Turbine und herkömmlicher Hubkolbenmotor – sie haben einiges gemeinsam. Und trotzdem trennen sie Welten.

Die Turbine – das unbekannte
Wesen. Wer hat nicht schon im Flieger gesessen, dem immer stärker anschwellenden Pfeifen gelauscht – und sich gefragt, was dort eigentlich tatsächlich abläuft. Im Prinzip genau dasselbe wie im herkömmlichen Ottomotor: ein komprimiertes Gemisch aus Luft und Kraftstoff entzündet sich, die Expansion des heißen Gases setzt Energie frei. Die Art und Weise freilich, wie die Verbrennung vor sich geht und wie die Energie
in Vortrieb umgesetzt wird, ist bei den beiden Antrieben gänzlich verschieden.

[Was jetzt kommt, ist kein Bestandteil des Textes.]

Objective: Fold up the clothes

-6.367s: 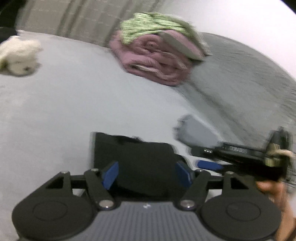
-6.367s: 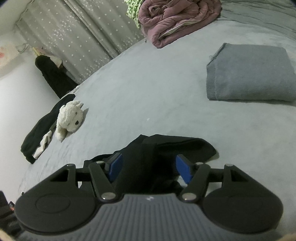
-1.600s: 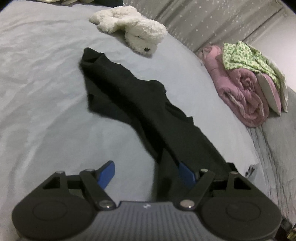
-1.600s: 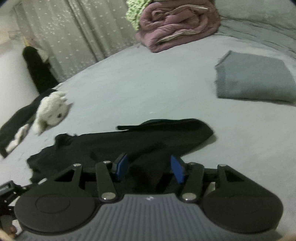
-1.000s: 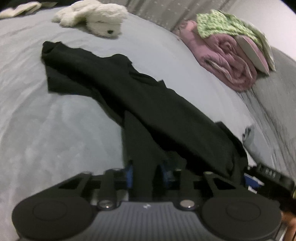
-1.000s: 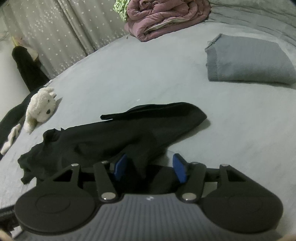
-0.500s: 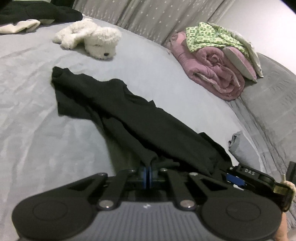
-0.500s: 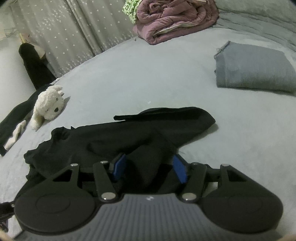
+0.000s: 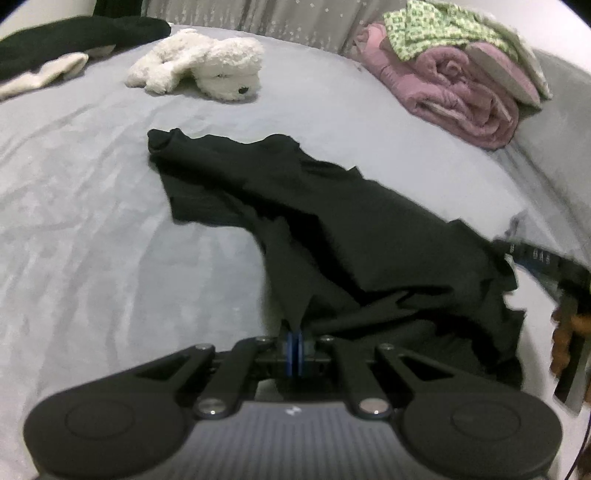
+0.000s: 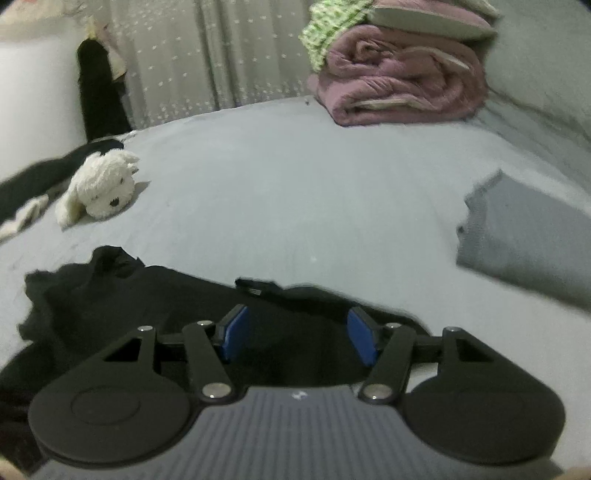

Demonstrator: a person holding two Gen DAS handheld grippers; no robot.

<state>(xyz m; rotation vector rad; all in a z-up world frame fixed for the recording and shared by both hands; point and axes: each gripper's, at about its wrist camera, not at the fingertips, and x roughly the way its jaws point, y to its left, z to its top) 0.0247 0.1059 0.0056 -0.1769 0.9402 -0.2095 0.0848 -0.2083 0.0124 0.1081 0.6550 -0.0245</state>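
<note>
A single black garment [image 9: 332,236] is lying crumpled and stretched across the near part of a grey bed [image 9: 92,229], one end bunched near the middle of the sheet, the other gathered at the two grippers. The left gripper [image 9: 294,341] is pinching a fold of the cloth's near edge, its blue pads pressed together with the cloth rising from between them. The right gripper [image 10: 297,334] is hovering over the garment's other near end with its jaws standing well apart, having just been opening a little further; black cloth is lying under and between the pads [image 10: 236,330], not squeezed by them. Both tools are pointing down and forward at the bed.

Bare sheet is spreading wide to the left of the garment and beyond it. One white plush toy [image 9: 207,70] is lying well apart toward the far side, beside one dark-and-cream heap [image 9: 62,51] at the bed's edge. One rolled pink blanket [image 9: 454,92] topped with green-patterned cloth [image 9: 436,29] is sitting at the far right corner. One folded grey item [image 10: 528,236] is resting to the right, apart from the garment. A dotted curtain [image 10: 207,55] is hanging behind the bed.
</note>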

Im Gegensatz zum zyklisch arbeitenden Viertaktmotor, der wegen seiner vier Arbeitstakte (ansaugen, komprimieren, verbrennen, ausstoßen) zwei komplette Kurbelwellenumdrehungen benötigt, um die Energie aus einem Verbrennungsvorgang an die Kurbelwelle weiterzugeben, verbrennt die Turbine kontinuierlich. Dabei komprimiert ein Verdichter die angesaugte Luft bis auf 40 zu eins und drückt sie in die Brennkammer, in der Kraftstoff eingespritzt wird und das Gemisch unter möglichst hohen Temperaturen (bis zu 2000 Grad) verbrennt. Infolgedessen dehnt es sich aus und treibt mit Geschwindigkeiten von über 1100 km/h die Turbine an, die ihr Drehmoment über ein Reduziergetriebe an das Zweiganggetriebe weiterleitet. Zwei Haken hat die Sache allerdings: Die Turbine reagiert verzögert auf die Kraftstoffzufuhr und erreicht nur unter exakt definierten hohen Lastzuständen ihren optimalen Arbeitsdruck und
den damit verbundenen Wirkungsgrad, während die Energie bei Teillast und
den damit verbundenen geringen Arbeitsdrücken nahezu wirkungslos verpufft.